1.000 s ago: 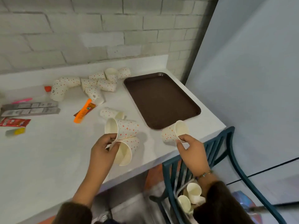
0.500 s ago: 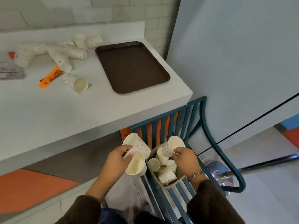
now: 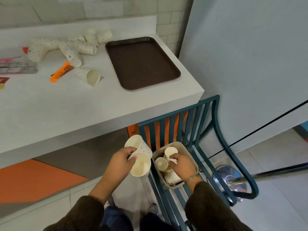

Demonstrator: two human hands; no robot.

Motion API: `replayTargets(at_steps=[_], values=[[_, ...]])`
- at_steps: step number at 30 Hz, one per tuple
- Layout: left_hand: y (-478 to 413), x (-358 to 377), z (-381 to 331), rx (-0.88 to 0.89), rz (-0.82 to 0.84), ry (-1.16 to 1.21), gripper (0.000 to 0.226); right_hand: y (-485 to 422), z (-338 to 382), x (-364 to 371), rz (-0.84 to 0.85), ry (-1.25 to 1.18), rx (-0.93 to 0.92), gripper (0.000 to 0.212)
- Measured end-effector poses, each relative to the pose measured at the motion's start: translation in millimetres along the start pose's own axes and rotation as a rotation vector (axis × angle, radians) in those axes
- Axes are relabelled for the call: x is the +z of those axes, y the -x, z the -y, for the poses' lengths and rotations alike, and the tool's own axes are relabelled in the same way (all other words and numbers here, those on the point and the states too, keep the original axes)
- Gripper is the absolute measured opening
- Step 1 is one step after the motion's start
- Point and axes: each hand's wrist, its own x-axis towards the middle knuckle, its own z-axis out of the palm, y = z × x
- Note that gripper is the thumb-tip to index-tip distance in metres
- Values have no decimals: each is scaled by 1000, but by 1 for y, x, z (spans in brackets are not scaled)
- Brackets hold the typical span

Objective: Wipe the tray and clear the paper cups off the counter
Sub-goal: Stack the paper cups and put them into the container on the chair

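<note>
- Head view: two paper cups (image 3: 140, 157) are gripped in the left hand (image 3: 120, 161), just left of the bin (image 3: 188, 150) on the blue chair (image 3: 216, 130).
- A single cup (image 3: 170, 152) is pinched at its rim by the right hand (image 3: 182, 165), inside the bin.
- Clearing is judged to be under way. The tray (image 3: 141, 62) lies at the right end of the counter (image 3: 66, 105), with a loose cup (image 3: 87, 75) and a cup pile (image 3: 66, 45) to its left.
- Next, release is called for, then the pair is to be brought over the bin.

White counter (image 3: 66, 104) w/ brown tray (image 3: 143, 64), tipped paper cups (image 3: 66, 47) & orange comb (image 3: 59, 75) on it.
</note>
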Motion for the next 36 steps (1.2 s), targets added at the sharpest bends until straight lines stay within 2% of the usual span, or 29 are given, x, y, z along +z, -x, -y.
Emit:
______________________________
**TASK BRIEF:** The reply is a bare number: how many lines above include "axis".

**SOLUTION TO THE PROBLEM:** 2